• How to complete this task:
Every line that contains the word "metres" is to be copied from the listing.

Data excerpt START

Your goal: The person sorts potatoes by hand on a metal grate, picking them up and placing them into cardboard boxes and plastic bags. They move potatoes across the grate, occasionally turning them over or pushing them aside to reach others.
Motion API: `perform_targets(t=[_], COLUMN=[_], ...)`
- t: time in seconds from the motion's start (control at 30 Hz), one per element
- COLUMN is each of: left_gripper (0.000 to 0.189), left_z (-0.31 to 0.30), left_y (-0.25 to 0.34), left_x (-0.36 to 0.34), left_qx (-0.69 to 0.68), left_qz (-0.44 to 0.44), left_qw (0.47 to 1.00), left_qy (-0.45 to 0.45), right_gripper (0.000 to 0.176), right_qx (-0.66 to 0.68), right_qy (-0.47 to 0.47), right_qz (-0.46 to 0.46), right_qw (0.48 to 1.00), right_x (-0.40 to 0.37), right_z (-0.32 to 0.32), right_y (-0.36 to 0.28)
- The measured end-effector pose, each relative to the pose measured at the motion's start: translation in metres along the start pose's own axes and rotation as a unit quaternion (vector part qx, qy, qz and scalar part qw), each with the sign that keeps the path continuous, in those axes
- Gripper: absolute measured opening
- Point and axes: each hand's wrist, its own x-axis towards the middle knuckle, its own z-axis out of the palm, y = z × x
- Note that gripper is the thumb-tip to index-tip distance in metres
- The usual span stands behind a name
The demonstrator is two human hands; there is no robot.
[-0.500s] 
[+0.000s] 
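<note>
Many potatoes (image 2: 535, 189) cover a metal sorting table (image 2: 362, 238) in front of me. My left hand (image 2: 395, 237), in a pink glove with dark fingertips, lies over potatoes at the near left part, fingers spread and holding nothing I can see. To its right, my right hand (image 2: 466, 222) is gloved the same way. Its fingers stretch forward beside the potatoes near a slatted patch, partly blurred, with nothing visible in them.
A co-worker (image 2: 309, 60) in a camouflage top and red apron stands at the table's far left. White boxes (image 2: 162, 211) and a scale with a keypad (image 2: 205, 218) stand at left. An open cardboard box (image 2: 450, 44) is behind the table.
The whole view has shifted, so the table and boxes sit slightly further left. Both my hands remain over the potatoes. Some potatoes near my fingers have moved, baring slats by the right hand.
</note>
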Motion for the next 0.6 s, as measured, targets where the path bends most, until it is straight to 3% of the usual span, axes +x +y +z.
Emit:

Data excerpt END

• Answer box:
- The measured end-effector pose, each relative to the pose measured at the motion's start: translation in metres along the start pose's own axes and rotation as a unit quaternion (vector part qx, qy, qz and scalar part qw), each with the sign that keeps the path continuous, in those axes
- Note that gripper is the thumb-tip to index-tip distance in metres

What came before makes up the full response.